TASK INSTRUCTIONS |
Go through the listing that follows and write it out exactly. Drop the pictures.

### INFORMATION PROVIDED ###

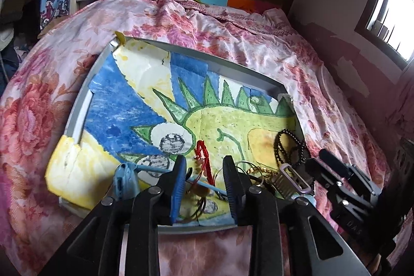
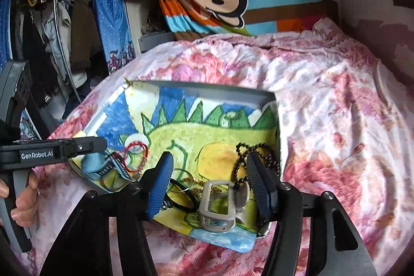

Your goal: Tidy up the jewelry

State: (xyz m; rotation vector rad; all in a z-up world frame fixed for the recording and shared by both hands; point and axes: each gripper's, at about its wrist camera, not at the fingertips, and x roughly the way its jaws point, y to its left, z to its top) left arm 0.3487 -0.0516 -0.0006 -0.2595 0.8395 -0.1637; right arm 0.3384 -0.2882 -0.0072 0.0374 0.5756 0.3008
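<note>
- The left gripper (image 1: 204,167), its casing printed "GenRobot.AI", hung with fingers spread above the red cord bracelet (image 1: 203,154).
- The right gripper (image 2: 209,170) was likewise released.
- The black bead necklace (image 2: 254,159) lay at the tray's (image 2: 207,92) 4 o'clock.
- The gold chain (image 2: 196,181) seemed tangled.

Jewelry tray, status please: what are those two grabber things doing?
Left hand-held gripper open over red cord bracelet. Right hand-held gripper open over white clip. Black bead necklace tangled near gold chain on tray.

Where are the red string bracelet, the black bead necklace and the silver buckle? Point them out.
red string bracelet (image 1: 204,154): left wrist view, on its upper loop.
black bead necklace (image 2: 239,164): right wrist view, on its left strand.
silver buckle (image 2: 207,201): right wrist view, on its left frame bar.
</note>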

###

SOLUTION FOR THIS TASK |
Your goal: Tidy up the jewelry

State: (xyz m; rotation vector rad; all in a z-up world frame fixed for the recording and shared by both hands; point and axes: each gripper's, at about its wrist camera, not at the fingertips, and x roughly the way its jaws point, y to its left, z to its top) left arm 0.3487 -0.0516 -0.0006 -0.2595 0.8395 -0.1637; right arm 0.3384 -0.2882 -0.0072 0.0374 0.5756 0.3008
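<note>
- The left gripper (image 1: 204,167), its casing printed "GenRobot.AI", hung with fingers spread above the red cord bracelet (image 1: 203,154).
- The right gripper (image 2: 209,170) was likewise released.
- The black bead necklace (image 2: 254,159) lay at the tray's (image 2: 207,92) 4 o'clock.
- The gold chain (image 2: 196,181) seemed tangled.

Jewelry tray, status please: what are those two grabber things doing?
Left hand-held gripper open over red cord bracelet. Right hand-held gripper open over white clip. Black bead necklace tangled near gold chain on tray.

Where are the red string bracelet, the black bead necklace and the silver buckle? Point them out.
red string bracelet (image 1: 204,154): left wrist view, on its upper loop.
black bead necklace (image 2: 239,164): right wrist view, on its left strand.
silver buckle (image 2: 207,201): right wrist view, on its left frame bar.
</note>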

The exercise is done now.